===== AVAILABLE DATA

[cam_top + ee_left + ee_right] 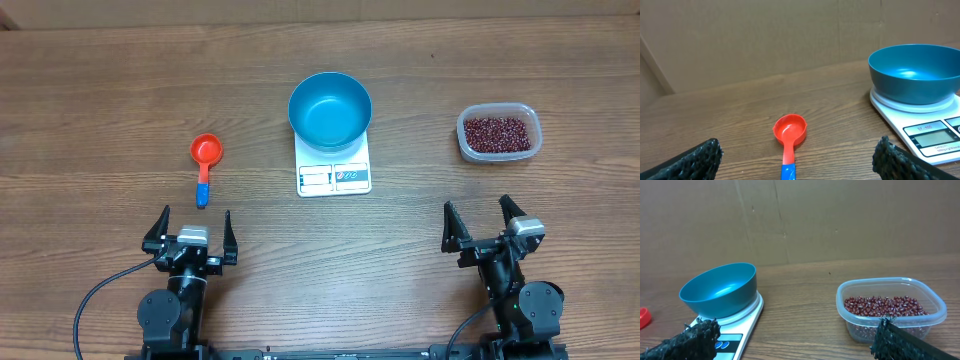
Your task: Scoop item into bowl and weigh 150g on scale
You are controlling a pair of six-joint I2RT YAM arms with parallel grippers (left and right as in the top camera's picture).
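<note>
The teal-blue bowl [330, 110] [915, 72] [720, 290] stands empty on the white scale [334, 175] [925, 130] [735, 330] at the table's middle. Dark red beans [496, 132] [885, 306] fill a clear plastic tub [499, 133] [890, 310] at the right. A red scoop with a blue handle end [205, 165] [789, 137] lies left of the scale. My left gripper [194, 233] [797, 160] is open, just short of the scoop's handle. My right gripper [485, 225] [795, 340] is open too, below the tub, holding nothing.
The wooden table [100, 110] reaches to a brown cardboard wall [765, 35] at the back. Both arm bases sit at the front edge.
</note>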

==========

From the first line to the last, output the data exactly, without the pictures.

--- SOLUTION ---
[cam_top + ee_left + ee_right] 
Your task: Scoop item into bowl and weigh 150g on scale
You are controlling a pair of six-joint I2RT YAM arms with parallel grippers (left and right as in the top camera's picture).
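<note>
The teal-blue bowl [330, 110] [915, 72] [720, 290] stands empty on the white scale [334, 175] [925, 130] [735, 330] at the table's middle. Dark red beans [496, 132] [885, 306] fill a clear plastic tub [499, 133] [890, 310] at the right. A red scoop with a blue handle end [205, 165] [789, 137] lies left of the scale. My left gripper [194, 233] [797, 160] is open, just short of the scoop's handle. My right gripper [485, 225] [795, 340] is open too, below the tub, holding nothing.
The wooden table [100, 110] reaches to a brown cardboard wall [765, 35] at the back. Both arm bases sit at the front edge.
</note>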

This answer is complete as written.